■ WHAT YOU NEED TO DO:
Pull every line with the word "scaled" out of the entries below.

■ RECORD EXTRACTS:
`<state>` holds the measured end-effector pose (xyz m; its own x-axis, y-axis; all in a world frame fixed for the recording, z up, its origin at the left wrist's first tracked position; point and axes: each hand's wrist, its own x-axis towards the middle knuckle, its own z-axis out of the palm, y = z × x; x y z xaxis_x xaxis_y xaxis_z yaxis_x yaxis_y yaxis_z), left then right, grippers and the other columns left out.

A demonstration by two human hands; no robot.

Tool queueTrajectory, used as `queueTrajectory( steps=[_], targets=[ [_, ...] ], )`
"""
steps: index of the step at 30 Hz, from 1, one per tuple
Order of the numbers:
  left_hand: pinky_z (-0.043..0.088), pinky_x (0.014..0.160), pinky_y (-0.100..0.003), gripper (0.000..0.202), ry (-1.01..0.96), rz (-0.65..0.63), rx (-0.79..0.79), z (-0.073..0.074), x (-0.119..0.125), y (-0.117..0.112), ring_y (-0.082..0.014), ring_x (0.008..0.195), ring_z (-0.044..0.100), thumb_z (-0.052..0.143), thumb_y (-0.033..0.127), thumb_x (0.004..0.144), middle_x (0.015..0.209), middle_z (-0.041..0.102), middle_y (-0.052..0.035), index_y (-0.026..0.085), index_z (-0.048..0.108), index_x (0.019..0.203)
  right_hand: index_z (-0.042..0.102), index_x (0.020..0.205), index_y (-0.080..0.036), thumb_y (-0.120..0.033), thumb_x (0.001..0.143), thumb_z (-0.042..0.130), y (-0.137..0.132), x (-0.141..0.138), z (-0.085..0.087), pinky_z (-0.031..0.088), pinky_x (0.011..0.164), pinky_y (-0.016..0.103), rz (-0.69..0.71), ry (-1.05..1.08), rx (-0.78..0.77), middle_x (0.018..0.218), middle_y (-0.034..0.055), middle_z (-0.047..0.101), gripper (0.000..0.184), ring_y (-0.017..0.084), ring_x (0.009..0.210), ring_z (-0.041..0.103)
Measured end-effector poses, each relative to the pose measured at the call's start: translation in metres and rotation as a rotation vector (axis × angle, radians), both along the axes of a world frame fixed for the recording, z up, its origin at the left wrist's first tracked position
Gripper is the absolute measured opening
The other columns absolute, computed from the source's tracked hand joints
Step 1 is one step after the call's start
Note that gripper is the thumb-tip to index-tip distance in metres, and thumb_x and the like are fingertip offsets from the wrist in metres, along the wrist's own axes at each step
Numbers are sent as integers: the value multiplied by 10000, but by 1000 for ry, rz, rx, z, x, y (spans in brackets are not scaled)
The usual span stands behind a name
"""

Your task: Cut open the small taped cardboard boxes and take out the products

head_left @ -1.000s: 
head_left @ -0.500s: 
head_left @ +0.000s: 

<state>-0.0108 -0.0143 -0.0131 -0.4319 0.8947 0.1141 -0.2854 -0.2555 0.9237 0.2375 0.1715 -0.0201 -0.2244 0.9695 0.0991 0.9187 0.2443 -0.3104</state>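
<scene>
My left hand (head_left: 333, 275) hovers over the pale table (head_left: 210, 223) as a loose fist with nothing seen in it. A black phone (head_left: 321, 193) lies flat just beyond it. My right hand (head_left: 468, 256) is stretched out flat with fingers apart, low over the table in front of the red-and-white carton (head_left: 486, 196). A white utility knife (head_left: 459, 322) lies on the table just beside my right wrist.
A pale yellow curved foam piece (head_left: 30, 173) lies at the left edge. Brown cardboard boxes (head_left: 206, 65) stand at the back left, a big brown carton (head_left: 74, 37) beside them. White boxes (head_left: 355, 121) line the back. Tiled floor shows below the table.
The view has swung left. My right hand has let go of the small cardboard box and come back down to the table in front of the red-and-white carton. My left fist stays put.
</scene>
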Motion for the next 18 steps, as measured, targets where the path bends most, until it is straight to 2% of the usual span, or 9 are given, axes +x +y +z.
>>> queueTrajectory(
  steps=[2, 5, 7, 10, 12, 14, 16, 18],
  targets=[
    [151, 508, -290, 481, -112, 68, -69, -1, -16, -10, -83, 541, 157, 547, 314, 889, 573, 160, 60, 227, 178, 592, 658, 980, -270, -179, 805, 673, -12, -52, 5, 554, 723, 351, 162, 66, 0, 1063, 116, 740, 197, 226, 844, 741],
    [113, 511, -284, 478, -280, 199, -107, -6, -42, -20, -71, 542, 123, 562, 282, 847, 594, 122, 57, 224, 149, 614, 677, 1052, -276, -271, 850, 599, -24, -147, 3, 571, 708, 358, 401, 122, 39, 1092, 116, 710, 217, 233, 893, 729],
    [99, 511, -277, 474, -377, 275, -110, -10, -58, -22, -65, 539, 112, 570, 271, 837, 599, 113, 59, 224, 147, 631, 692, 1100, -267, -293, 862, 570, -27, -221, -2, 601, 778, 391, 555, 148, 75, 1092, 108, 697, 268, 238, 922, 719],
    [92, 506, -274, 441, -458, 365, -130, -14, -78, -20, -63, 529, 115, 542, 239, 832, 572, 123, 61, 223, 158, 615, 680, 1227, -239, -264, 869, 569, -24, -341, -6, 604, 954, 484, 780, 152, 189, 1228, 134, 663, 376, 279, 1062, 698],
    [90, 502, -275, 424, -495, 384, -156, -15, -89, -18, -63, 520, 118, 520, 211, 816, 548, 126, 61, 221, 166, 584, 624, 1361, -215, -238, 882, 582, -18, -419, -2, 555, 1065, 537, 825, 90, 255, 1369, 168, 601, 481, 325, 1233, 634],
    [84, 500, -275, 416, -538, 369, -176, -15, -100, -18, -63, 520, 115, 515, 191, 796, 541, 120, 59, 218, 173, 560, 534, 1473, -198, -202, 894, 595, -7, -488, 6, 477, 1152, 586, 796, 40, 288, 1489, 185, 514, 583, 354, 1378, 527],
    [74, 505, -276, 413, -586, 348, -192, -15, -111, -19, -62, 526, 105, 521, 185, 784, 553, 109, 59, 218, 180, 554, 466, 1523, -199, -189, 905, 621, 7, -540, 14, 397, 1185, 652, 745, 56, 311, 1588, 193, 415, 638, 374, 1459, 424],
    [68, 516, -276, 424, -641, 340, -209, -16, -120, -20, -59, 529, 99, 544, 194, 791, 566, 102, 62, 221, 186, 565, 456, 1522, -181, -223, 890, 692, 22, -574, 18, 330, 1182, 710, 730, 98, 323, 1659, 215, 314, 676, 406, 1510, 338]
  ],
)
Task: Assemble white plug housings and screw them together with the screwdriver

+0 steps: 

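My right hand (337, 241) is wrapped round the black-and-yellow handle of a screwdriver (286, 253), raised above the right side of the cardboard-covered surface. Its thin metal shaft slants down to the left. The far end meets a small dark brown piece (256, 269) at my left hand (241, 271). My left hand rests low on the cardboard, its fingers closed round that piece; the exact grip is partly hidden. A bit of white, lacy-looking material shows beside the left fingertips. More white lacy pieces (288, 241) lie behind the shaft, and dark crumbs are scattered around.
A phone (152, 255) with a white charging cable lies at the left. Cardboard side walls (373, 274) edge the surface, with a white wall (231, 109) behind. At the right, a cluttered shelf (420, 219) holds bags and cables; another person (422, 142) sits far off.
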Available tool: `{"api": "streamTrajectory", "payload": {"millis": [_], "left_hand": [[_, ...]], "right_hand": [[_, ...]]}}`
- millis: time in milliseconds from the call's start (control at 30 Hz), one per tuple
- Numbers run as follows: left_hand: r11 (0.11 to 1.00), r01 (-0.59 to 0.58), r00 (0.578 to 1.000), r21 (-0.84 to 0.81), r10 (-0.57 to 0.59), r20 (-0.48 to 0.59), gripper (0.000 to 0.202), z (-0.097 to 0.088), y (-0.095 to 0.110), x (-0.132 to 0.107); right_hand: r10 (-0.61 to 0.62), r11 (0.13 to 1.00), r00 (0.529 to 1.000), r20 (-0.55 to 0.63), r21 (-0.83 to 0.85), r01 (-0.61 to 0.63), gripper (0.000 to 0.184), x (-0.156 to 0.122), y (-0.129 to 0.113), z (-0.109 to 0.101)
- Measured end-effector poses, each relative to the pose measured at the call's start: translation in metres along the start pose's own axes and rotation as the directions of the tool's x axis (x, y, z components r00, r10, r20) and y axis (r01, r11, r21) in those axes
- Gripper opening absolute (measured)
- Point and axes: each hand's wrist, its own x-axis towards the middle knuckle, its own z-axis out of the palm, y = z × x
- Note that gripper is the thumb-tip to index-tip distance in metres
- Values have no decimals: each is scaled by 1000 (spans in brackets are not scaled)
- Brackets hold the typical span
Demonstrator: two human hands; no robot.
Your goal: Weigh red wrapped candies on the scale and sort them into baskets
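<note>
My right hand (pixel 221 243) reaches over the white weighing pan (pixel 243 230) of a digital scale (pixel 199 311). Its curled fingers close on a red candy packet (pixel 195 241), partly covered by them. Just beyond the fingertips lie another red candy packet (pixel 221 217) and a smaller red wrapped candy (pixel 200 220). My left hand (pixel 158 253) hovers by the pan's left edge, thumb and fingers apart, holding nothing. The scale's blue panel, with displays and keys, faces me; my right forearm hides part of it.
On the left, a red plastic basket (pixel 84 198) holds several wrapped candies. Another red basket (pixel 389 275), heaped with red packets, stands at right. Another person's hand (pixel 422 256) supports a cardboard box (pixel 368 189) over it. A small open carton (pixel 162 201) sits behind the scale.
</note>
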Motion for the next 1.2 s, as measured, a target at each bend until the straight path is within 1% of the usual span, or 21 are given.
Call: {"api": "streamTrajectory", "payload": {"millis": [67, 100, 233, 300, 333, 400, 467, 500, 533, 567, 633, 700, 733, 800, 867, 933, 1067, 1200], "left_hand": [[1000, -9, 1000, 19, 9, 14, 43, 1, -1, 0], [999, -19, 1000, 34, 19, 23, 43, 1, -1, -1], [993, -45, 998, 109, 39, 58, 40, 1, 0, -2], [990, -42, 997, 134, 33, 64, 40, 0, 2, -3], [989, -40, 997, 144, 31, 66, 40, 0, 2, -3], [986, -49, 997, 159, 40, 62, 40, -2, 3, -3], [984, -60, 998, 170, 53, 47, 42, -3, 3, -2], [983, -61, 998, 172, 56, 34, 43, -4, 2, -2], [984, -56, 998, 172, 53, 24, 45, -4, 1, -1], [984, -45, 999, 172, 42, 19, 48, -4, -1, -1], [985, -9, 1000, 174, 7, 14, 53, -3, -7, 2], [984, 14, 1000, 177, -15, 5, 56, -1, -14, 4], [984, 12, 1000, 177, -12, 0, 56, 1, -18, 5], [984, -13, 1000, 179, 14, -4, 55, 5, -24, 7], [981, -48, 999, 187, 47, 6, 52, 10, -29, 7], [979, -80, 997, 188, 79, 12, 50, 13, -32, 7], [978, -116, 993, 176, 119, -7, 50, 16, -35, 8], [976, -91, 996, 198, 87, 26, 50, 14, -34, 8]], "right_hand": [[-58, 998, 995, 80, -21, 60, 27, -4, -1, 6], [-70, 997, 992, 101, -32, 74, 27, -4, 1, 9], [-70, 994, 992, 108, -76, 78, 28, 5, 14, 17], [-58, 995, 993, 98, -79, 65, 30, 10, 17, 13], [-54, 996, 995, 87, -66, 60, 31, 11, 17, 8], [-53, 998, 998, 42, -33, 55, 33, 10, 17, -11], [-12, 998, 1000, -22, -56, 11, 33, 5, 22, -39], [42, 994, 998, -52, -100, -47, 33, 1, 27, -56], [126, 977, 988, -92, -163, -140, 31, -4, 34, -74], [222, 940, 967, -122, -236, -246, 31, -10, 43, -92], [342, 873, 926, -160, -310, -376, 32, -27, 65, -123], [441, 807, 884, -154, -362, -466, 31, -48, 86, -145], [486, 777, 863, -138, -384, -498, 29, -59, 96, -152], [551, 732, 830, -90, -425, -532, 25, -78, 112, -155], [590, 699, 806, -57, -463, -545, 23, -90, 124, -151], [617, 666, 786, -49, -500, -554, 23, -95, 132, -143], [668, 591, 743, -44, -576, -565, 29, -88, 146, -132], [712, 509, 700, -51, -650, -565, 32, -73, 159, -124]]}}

■ FINISHED TASK:
Numbers are sent as integers: the value multiplied by 10000, but by 1000 for ry, rz, rx, z, x, y (spans in brackets are not scaled)
- Values have no decimals: each is scaled by 1000 (spans in brackets are not scaled)

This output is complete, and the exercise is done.